Lead, as one of the most important and versatile metal ions, is a carcinogenic and non-biodegradable substance. Every year, a large quantity of lead has been discharged into effluent in the form of Pb (II), resulting in serious risks to the ecological environment and human health.
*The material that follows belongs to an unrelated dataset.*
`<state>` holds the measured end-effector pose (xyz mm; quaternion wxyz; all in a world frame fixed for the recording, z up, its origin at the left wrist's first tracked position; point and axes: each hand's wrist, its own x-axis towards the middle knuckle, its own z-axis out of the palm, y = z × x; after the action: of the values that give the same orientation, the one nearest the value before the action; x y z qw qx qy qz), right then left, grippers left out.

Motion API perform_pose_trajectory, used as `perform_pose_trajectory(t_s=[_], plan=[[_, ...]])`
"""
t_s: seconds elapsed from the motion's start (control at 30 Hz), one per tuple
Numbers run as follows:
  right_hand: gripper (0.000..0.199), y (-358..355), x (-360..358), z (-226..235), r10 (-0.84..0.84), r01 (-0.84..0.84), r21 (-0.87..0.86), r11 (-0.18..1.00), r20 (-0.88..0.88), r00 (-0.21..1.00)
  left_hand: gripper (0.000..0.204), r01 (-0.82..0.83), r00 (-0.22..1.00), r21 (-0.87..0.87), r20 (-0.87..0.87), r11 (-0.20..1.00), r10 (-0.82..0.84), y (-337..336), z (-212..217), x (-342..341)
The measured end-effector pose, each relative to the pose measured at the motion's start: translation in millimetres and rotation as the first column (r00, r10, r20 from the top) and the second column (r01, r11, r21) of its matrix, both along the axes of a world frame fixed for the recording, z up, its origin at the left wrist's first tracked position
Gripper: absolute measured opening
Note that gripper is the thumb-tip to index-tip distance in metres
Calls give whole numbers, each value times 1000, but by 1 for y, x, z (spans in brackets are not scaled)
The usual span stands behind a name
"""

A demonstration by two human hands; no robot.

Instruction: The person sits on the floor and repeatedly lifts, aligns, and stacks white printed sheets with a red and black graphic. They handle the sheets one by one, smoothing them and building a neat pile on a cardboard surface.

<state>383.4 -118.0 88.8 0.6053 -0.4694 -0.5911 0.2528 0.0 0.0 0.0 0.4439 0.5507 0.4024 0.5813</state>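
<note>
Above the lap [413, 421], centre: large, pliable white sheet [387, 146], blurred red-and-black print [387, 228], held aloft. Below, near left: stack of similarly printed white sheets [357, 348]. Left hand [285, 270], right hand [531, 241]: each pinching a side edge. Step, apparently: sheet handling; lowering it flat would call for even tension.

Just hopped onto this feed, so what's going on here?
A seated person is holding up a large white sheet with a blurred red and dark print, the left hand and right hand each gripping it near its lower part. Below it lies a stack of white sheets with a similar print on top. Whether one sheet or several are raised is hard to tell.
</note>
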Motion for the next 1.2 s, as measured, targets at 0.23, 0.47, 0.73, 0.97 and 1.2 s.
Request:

Therefore, it is crucial and necessary to remove the lead ions from wastewater [72, 73]. Figure S18 (a) shows the equilibrium adsorption isotherm of TBPS-HPP-4 and OBPS-HPP-3 for Pb2+. It could be seen that the experimental maximum adsorption capacity for Pb2+ was 302 mg g−1 for TBPS-HPP-4 and 277 mg g−1 for OBPS-HPP-3, which were higher than some other adsorbents (Table S3) [73,74,75,76,77]. Results showed that their adsorption behaviors fitted better to Langmuir isotherm model than Freundlich isotherm model (Figure S18 (b), Figure S18 (c) and Table 4). The high surface areas, extended π-conjugation networks as well as electron-rich feature should account for their high absorption of Pb2+ [78].

Table 4 Parameters of Langmuir and Freundlich isotherms for Pb2+ adsorption onto TBPS-HPP-4 and OBPS-3

Regeneration

For the full use of the adsorbents, the regeneration study was conducted by adsorption–desorption experiments for several times. Cyclic adsorption–regeneration tests were carried out for the simulated wastewater of CR, RB and Pb2+. The desorption experiments were performed by washing contaminants-loaded sample with hot ethanol and 2 M hydrochloric acid. As shown in Figure S19, the removal efficiency of OBPS-HPP-3 and TBPS-HPP-4 for dyes remained 100% after five cycles, while the removal efficiency for Pb2+ decreased. These results showed that the adsorption ability of OBPS-HPP-3 and TBPS-HPP-4 did not decrease drastically even after five consecutive adsorption/desorption cycles. It can be concluded that OBPS-HPP-3 and TBPS-HPP-4 could be regenerated and reused in dyes and heavy metal ions removal.

Conclusions

Two kinds of hybrid porous polymers (TBPS-HPPs and OBPS-HPPs) were easily constructed via topology combination of cubic octavinylsilsesquioxane with tetrahedral tetrabiphenylylsilane and cubic octabiphenylsilsesquioxane as node building blocks, respectively. The synthesized hybrid porous polymers exhibited high surface areas and mesoporous structure. Importantly, the porosities of porous polymers could be systematically tuned by adjusting the building block nodes with different geometries and changing their molar ratio to OVS. They could be applied for CO2 adsorption and water treatment. Result showed they could efficiently remove bulky dyes, such as Congo red (CR), rhodamine B (RB) and crystal violet (CV). They also exhibited excellent adsorption capacities for Pb2+, and the maximum adsorption capacity achieved was 300 mg g−1. They are powerful candidates for water purification in the near future.

Experimental section

Experimental section is provided in Supporting Information.